TASK TO COMPLETE:
Nothing may be dropped or added when the entries below are copied.
*** RECORDS SUPPLIED ***
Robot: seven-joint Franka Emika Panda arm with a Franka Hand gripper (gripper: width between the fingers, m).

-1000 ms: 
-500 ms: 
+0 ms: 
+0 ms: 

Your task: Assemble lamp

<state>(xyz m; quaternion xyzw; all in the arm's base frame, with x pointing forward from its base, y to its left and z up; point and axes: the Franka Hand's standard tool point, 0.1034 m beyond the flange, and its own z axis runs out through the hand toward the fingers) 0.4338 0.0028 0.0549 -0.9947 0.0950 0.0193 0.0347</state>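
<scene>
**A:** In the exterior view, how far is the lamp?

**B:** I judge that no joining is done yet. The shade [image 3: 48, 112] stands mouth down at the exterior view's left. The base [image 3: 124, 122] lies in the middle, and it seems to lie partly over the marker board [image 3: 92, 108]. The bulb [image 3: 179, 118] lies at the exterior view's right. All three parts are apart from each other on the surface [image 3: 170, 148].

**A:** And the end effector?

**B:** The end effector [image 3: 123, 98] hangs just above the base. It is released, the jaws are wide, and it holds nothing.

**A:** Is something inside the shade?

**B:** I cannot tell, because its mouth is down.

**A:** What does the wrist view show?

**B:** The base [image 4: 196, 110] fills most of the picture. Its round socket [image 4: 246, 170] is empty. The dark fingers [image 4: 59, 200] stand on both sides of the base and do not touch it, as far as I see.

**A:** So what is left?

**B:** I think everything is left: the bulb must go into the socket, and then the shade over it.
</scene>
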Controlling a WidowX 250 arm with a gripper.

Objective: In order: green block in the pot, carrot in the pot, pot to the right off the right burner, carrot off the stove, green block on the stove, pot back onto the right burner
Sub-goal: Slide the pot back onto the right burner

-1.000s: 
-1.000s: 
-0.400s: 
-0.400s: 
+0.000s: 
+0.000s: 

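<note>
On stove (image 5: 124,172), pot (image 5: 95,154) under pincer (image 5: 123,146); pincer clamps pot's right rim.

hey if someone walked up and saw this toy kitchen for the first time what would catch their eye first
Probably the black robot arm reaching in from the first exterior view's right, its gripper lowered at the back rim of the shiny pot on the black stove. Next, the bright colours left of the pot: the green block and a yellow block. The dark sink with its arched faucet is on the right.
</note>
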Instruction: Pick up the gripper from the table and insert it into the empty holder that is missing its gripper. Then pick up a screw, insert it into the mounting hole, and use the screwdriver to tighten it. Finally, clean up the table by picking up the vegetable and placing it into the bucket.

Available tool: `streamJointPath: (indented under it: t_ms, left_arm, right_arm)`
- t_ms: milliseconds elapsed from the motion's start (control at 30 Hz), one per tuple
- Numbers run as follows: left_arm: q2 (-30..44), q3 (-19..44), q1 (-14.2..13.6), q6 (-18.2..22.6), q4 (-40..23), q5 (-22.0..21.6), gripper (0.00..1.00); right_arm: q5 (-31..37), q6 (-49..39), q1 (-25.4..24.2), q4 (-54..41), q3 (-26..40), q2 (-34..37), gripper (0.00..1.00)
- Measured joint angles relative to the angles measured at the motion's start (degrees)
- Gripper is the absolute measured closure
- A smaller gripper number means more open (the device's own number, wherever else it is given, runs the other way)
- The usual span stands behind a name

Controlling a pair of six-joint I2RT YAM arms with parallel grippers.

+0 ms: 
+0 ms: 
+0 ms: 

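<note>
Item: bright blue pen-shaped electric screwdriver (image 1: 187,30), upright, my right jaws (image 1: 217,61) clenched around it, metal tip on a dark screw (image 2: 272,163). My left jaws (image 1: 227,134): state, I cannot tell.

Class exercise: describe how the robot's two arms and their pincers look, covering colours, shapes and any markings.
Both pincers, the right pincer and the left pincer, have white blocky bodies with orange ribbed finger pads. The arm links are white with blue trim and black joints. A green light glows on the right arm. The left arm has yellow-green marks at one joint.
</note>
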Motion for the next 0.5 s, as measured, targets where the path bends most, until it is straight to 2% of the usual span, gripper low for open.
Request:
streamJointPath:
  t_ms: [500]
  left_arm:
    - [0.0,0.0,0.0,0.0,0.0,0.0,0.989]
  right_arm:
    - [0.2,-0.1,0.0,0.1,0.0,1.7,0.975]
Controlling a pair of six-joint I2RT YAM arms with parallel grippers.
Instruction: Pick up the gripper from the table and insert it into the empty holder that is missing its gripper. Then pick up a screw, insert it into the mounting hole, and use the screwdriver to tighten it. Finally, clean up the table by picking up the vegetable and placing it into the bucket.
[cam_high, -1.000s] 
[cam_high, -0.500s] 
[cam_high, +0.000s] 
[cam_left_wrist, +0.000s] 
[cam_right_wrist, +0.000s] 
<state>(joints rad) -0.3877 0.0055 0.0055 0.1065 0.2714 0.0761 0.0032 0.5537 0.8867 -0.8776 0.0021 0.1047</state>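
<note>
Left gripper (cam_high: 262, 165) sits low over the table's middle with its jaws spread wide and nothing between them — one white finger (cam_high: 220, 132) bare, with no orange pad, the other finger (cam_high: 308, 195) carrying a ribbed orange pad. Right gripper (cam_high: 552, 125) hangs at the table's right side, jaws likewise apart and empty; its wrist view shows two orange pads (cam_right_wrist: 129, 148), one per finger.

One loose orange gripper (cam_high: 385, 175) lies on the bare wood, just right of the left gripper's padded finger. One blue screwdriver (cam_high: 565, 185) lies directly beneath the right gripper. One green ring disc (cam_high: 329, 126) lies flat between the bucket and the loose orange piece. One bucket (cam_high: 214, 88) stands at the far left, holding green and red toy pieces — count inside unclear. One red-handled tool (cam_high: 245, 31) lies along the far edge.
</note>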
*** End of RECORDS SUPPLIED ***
TASK SOLUTION:
Robot: seven-joint Franka Emika Panda arm with a Franka Hand gripper (gripper: width between the fingers, m).

-1000 ms: 
-500 ms: 
+0 ms: 
+0 ms: 

Your task: Assemble lamp

<state>(xyz m; quaternion xyzw; all in the arm's base frame, with x pointing forward from its base, y to its left and z up; point and axes: the Franka Hand's standard tool point, 0.1034 m beyond the flange, and its own z axis runs out through the hand toward the fingers) 0.4338 0.0028 0.0549 -0.9947 0.0950 0.0193 0.0347</state>
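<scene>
**A:** In the exterior view, how far is the lamp?

**B:** I judge that no joining is done yet. The shade [image 3: 48, 112] stands mouth down at the exterior view's left. The base [image 3: 124, 122] lies in the middle, and it seems to lie partly over the marker board [image 3: 92, 108]. The bulb [image 3: 179, 118] lies at the exterior view's right. All three parts are apart from each other on the surface [image 3: 170, 148].

**A:** And the end effector?

**B:** The end effector [image 3: 123, 98] hangs just above the base. It is released, the jaws are wide, and it holds nothing.

**A:** Is something inside the shade?

**B:** I cannot tell, because its mouth is down.

**A:** What does the wrist view show?

**B:** The base [image 4: 196, 110] fills most of the picture. Its round socket [image 4: 246, 170] is empty. The dark fingers [image 4: 59, 200] stand on both sides of the base and do not touch it, as far as I see.

**A:** So what is left?

**B:** I think everything is left: the bulb must go into the socket, and then the shade over it.
</scene>
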Controlling a WidowX 250 arm with a gripper.

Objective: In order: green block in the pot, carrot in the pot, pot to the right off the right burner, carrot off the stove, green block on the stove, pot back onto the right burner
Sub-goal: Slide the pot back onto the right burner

-1.000s: 
-1.000s: 
-0.400s: 
-0.400s: 
+0.000s: 
+0.000s: 

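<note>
On stove (image 5: 124,172), pot (image 5: 95,154) under pincer (image 5: 123,146); pincer clamps pot's right rim.

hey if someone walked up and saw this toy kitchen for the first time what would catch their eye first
Probably the black robot arm reaching in from the first exterior view's right, its gripper lowered at the back rim of the shiny pot on the black stove. Next, the bright colours left of the pot: the green block and a yellow block. The dark sink with its arched faucet is on the right.
</note>
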Instruction: Pick up the gripper from the table and insert it into the empty holder that is missing its gripper. Then pick up a screw, insert it into the mounting hole, and use the screwdriver to tighten it. Finally, clean up the table by picking up the vegetable and placing it into the bucket.

Available tool: `streamJointPath: (indented under it: t_ms, left_arm, right_arm)`
- t_ms: milliseconds elapsed from the motion's start (control at 30 Hz), one per tuple
- Numbers run as follows: left_arm: q2 (-30..44), q3 (-19..44), q1 (-14.2..13.6), q6 (-18.2..22.6), q4 (-40..23), q5 (-22.0..21.6), gripper (0.00..1.00); right_arm: q5 (-31..37), q6 (-49..39), q1 (-25.4..24.2), q4 (-54..41), q3 (-26..40), q2 (-34..37), gripper (0.00..1.00)
- Measured joint angles relative to the angles measured at the motion's start (degrees)
- Gripper is the absolute measured closure
- A smaller gripper number means more open (the device's own number, wherever else it is given, runs the other way)
- The usual span stands behind a name

Controlling a pair of six-joint I2RT YAM arms with parallel grippers.

+0 ms: 
+0 ms: 
+0 ms: 

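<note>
Item: bright blue pen-shaped electric screwdriver (image 1: 187,30), upright, my right jaws (image 1: 217,61) clenched around it, metal tip on a dark screw (image 2: 272,163). My left jaws (image 1: 227,134): state, I cannot tell.

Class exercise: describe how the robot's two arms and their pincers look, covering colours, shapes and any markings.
Both pincers, the right pincer and the left pincer, have white blocky bodies with orange ribbed finger pads. The arm links are white with blue trim and black joints. A green light glows on the right arm. The left arm has yellow-green marks at one joint.
</note>
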Motion for the next 0.5 s, as measured, targets where the path bends most, until it is straight to 2% of the usual span, gripper low for open.
Request:
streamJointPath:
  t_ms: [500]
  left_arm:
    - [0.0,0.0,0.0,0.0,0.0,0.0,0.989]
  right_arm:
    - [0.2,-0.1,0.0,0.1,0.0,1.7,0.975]
Controlling a pair of six-joint I2RT YAM arms with parallel grippers.
Instruction: Pick up the gripper from the table and insert it into the empty holder that is missing its gripper. Then pick up a screw, insert it into the mounting hole, and use the screwdriver to tighten it. Finally, clean up the table by picking up the vegetable and placing it into the bucket.
[cam_high, -1.000s] 
[cam_high, -0.500s] 
[cam_high, +0.000s] 
[cam_left_wrist, +0.000s] 
[cam_right_wrist, +0.000s] 
<state>(joints rad) -0.3877 0.0055 0.0055 0.1065 0.2714 0.0761 0.0032 0.5537 0.8867 -0.8776 0.0021 0.1047</state>
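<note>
Left gripper (cam_high: 262, 165) sits low over the table's middle with its jaws spread wide and nothing between them — one white finger (cam_high: 220, 132) bare, with no orange pad, the other finger (cam_high: 308, 195) carrying a ribbed orange pad. Right gripper (cam_high: 552, 125) hangs at the table's right side, jaws likewise apart and empty; its wrist view shows two orange pads (cam_right_wrist: 129, 148), one per finger.

One loose orange gripper (cam_high: 385, 175) lies on the bare wood, just right of the left gripper's padded finger. One blue screwdriver (cam_high: 565, 185) lies directly beneath the right gripper. One green ring disc (cam_high: 329, 126) lies flat between the bucket and the loose orange piece. One bucket (cam_high: 214, 88) stands at the far left, holding green and red toy pieces — count inside unclear. One red-handled tool (cam_high: 245, 31) lies along the far edge.
</note>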

This output requires nothing further.